Ketika warga Shaghad menyaksikan hal tersebut, mereka pun gentar. Qutaybah lantas semakin memperketat kepungannya dan menggunakan manjanik untuk menggempur Samarqand. Ia berhasil membuat celah di dalamnya, lalu meraum bak seekor singa: “Sampai kapan syaithan bersarang di kota kalian hai penduduk Samarqand?? Demi Allah, besok pagi aku akan menundukkan kalian sekuat tenaga”. Keesokan harinya, Qutaybah memerintahkan agar semua orang bersungguh-sungguh dalam berperang, maka mereka mulai menyerang musuh. Perang hebat berkecamuk… Qutaybah memerintahkan agar pasukan sampai ke celah, akan tetapi warga Shaghad menghujani mereka dengan anak panah. Pun demikian, kaum muslimin pantang mundur… hingga warga Shaghad mengirim utusan kepada Qutaybah dengan pesan berbunyi: “Tinggalkanlah kami hari ini, hingga kami berdamai dengan kalian besok”. Namun Qutaybah menjawab: “Kita tidak akan berdamai dengan mereka kecuali bila pasukan kita berada di celah”. Akhirnya Qutaybah berdamai dengan mereka dengan upeti 2 juta 200 ribu mitsqal yang dibayar tiap tahun, plus menyerahkan 30 ribu orang tahun itu juga, dan mengosongkan kota Samarqand untuknya hingga tak ada satu pasukan pun di dalamnya. Dengan begitu, Qutaybah bisa keluar masuk kota tersebut semaunya, bisa membangun mesjid, berkhutbah dan shalat di dalamnya.
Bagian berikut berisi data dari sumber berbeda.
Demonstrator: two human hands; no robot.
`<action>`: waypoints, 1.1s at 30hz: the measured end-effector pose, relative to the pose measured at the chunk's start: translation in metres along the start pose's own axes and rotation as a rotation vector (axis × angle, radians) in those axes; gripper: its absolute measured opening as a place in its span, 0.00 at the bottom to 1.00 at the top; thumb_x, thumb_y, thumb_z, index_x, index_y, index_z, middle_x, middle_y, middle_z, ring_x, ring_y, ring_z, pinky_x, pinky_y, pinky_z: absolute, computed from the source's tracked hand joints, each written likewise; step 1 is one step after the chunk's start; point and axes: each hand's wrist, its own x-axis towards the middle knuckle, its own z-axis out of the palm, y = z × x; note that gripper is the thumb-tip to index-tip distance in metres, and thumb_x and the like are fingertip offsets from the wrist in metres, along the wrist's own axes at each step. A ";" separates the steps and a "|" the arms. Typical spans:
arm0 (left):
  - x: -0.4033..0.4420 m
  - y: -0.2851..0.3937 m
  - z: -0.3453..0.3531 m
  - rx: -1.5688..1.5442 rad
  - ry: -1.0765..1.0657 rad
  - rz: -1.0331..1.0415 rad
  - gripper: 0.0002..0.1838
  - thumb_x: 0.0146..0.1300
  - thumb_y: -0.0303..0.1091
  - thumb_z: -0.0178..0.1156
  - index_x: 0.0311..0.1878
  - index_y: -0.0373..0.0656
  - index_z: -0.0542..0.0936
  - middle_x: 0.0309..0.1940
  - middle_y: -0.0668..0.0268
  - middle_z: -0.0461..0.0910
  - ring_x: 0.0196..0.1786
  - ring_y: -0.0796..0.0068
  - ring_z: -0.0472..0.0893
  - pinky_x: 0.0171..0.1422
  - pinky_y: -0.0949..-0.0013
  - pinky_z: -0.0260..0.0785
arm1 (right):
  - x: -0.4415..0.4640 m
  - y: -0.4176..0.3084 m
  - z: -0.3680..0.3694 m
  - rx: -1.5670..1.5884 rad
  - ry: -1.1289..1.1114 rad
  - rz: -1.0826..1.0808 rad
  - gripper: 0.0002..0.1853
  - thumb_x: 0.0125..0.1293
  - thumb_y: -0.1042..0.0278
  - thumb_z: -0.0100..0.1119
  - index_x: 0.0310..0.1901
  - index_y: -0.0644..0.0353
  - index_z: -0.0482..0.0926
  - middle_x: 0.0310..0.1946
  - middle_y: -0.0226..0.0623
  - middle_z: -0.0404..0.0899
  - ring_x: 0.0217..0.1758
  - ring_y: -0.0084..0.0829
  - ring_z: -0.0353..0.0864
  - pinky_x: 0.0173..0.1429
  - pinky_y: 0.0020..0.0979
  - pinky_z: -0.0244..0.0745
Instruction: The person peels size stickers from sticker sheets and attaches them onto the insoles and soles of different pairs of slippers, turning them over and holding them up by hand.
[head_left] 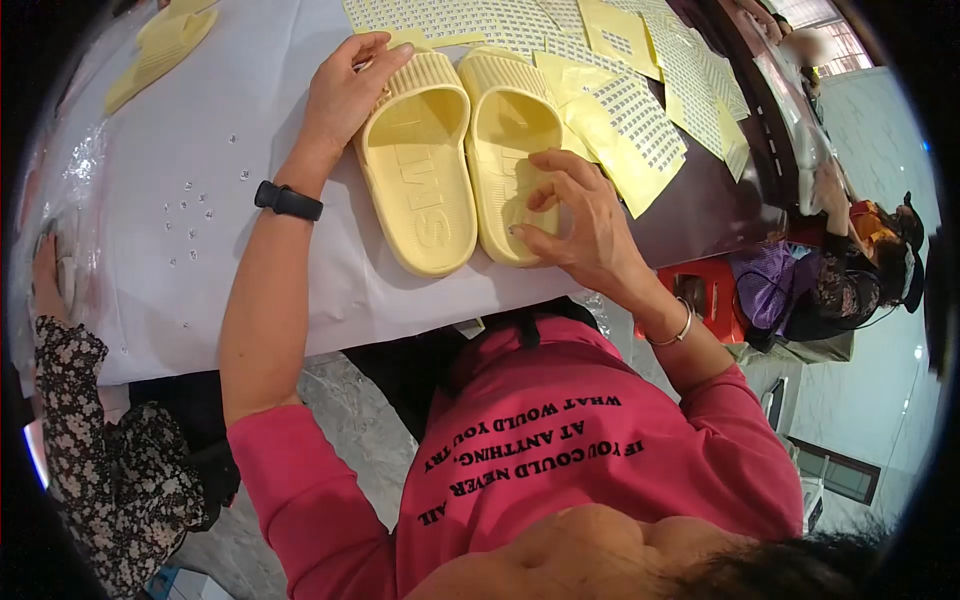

Ketika Qutaybah memasuki kota Samarqand, ia menghancurkan semua berhala yang ada di dalamnya, tanpa gentar sedikitpun dengan ancaman warganya. Bahkan ada seseorang di antara mereka yang sok memberi nasihat seraya berkata: “Jangan kau ganggu berhala-berhala ini, karena siapa yang membakarnya akan binasa”, maka jawab Qutaybah: “Aku akan membakarnya dengan tanganku”, lantas memerintahkan orang-orang agar menyalakan api… kemudian Qutaybah bertakbir dan membakarnya… setelah semuanya menjadi abu, mereka mendapati paku-paku emas yang beratnya lima puluh ribu mitsqal.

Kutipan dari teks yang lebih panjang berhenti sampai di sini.